YOUR INSTRUCTIONS: Reproduce the lines of the listing exactly, beginning at the top, until the line with "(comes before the" has been reproduced too.

INPUT DATA:
——

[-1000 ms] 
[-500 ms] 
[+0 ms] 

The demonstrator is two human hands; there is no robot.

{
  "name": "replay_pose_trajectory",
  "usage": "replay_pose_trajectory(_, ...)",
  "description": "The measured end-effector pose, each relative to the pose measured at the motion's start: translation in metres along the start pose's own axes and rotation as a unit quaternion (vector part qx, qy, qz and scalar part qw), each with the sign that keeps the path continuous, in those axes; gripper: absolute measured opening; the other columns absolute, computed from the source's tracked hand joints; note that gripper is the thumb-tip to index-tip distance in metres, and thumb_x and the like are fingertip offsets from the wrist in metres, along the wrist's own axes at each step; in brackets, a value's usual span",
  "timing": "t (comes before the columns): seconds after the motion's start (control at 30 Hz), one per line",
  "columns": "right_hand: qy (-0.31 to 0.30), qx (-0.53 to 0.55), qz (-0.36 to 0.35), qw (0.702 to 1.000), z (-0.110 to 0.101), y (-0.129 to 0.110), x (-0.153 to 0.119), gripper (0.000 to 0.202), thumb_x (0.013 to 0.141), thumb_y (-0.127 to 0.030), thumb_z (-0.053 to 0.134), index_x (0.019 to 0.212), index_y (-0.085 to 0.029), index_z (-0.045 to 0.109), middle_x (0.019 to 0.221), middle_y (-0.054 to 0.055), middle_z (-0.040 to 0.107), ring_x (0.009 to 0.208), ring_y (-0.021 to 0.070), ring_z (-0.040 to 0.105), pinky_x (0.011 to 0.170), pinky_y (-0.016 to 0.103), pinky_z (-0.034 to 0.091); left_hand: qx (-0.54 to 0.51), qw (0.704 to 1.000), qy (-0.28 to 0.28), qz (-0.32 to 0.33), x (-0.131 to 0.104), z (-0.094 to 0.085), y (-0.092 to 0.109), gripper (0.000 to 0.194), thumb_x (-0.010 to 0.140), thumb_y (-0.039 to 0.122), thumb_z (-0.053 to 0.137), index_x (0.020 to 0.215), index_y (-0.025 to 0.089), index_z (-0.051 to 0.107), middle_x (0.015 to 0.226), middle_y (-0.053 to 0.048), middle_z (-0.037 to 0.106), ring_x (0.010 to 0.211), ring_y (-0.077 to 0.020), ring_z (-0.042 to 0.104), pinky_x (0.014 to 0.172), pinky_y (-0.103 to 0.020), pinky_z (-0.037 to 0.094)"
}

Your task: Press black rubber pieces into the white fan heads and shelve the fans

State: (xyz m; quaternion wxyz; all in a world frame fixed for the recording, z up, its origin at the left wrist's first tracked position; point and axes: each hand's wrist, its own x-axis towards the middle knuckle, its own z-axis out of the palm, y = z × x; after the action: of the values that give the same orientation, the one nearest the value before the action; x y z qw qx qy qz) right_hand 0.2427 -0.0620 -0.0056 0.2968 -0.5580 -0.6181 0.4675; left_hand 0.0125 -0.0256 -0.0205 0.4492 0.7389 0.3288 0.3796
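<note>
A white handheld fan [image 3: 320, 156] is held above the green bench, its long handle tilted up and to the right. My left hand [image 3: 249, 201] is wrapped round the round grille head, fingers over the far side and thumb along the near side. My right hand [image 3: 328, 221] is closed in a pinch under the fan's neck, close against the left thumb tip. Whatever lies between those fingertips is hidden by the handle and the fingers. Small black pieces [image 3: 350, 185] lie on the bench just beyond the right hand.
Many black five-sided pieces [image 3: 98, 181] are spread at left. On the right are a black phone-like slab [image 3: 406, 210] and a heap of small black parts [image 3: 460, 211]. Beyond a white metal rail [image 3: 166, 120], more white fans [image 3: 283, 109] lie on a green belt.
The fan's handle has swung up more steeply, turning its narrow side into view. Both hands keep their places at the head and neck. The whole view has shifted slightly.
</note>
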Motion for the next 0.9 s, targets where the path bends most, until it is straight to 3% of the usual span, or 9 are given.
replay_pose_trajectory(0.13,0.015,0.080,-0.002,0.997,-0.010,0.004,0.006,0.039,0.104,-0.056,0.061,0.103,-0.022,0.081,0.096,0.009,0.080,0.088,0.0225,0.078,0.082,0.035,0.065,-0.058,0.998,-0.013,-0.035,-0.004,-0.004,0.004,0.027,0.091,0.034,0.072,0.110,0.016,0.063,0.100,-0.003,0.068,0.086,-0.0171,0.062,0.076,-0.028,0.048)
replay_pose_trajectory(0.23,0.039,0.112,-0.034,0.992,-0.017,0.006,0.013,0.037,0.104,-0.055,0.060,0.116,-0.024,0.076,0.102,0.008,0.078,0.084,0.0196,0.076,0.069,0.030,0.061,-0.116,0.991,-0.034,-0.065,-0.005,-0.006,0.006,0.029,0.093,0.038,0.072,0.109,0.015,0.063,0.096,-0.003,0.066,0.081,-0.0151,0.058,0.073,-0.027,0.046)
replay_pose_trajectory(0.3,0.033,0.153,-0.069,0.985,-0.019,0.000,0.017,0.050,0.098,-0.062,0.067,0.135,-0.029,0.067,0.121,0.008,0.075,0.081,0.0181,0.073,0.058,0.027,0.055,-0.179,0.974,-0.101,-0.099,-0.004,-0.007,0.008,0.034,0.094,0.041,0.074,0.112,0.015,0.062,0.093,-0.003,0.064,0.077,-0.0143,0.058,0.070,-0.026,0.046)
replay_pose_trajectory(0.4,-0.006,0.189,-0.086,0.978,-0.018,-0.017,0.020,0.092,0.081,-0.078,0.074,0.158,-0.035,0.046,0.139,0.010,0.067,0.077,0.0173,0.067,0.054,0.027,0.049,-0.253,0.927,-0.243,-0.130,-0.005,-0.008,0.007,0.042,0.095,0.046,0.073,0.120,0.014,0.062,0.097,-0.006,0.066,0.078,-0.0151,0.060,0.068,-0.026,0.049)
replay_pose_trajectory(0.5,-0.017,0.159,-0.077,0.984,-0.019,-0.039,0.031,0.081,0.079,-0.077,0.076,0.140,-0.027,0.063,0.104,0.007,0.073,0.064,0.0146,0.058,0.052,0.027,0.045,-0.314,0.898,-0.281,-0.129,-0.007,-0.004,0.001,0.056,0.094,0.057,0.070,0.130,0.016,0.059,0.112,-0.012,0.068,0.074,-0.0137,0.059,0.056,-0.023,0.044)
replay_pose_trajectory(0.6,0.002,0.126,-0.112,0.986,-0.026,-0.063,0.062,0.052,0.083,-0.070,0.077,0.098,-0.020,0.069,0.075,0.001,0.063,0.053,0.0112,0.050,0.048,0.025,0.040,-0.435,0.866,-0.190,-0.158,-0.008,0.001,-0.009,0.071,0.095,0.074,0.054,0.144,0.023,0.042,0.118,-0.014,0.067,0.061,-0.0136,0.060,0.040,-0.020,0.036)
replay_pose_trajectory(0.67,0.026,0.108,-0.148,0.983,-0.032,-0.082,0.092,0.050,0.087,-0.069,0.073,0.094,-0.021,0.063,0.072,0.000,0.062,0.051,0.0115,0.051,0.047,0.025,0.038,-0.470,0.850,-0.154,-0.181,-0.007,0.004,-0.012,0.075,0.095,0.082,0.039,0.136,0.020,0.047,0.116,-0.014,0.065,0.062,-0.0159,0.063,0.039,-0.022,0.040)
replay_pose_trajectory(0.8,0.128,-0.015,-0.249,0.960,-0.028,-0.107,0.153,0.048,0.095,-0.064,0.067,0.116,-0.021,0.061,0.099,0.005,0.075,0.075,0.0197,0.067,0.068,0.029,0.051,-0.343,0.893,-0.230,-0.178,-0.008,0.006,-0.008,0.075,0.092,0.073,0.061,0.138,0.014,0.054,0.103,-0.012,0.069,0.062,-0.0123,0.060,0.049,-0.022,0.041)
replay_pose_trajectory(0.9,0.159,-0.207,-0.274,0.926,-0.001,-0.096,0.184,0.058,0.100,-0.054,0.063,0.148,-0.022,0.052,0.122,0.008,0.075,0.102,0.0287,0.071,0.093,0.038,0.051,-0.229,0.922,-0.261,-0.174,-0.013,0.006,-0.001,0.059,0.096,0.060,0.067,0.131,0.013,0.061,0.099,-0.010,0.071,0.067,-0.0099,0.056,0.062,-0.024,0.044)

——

ANSWER BELOW:
[-1000 ms] 
[-500 ms] 
[+0 ms] 

The demonstrator is two human hands; there is no robot.

{
  "name": "replay_pose_trajectory",
  "usage": "replay_pose_trajectory(_, ...)",
  "description": "The measured end-effector pose, each relative to the pose measured at the motion's start: translation in metres along the start pose's own axes and rotation as a unit quaternion (vector part qx, qy, qz and scalar part qw), each with the sign that keeps the path continuous, in those axes; gripper: absolute measured opening; the other columns absolute, computed from the source's tracked hand joints; note that gripper is the thumb-tip to index-tip distance in metres, and thumb_x and the like are fingertip offsets from the wrist in metres, along the wrist's own axes at each step; in brackets, a value's usual span",
  "timing": "t (comes before the columns): seconds after the motion's start (control at 30 Hz), one per line",

The answer requires no additions.